### What is expected
Those lines of the following listing which contain the string "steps" should be returned.

### Data shown
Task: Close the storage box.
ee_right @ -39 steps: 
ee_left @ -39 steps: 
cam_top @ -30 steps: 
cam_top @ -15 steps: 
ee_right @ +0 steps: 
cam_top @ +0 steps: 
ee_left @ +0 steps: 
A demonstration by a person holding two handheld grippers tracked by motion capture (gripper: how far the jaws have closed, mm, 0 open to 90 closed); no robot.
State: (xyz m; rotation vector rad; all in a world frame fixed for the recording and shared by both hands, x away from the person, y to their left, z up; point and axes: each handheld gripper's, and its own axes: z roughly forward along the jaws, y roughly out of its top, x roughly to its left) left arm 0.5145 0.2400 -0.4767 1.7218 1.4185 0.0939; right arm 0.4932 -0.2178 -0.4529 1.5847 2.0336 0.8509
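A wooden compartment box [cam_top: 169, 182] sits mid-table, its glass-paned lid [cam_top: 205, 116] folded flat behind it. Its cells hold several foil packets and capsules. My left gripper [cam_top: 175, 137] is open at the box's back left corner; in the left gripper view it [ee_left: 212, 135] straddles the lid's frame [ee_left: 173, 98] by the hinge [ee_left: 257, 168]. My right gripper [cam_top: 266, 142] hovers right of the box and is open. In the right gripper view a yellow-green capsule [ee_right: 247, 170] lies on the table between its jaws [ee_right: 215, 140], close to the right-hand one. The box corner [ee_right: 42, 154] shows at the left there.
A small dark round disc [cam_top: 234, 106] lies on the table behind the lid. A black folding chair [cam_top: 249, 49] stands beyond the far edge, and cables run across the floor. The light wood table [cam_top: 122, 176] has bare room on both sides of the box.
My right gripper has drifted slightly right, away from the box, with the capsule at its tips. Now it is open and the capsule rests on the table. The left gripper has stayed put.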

### Output for this exercise
ee_right @ -39 steps: 
ee_left @ -39 steps: 
cam_top @ -30 steps: 
cam_top @ -15 steps: 
ee_right @ +0 steps: 
cam_top @ +0 steps: 
ee_left @ +0 steps: 

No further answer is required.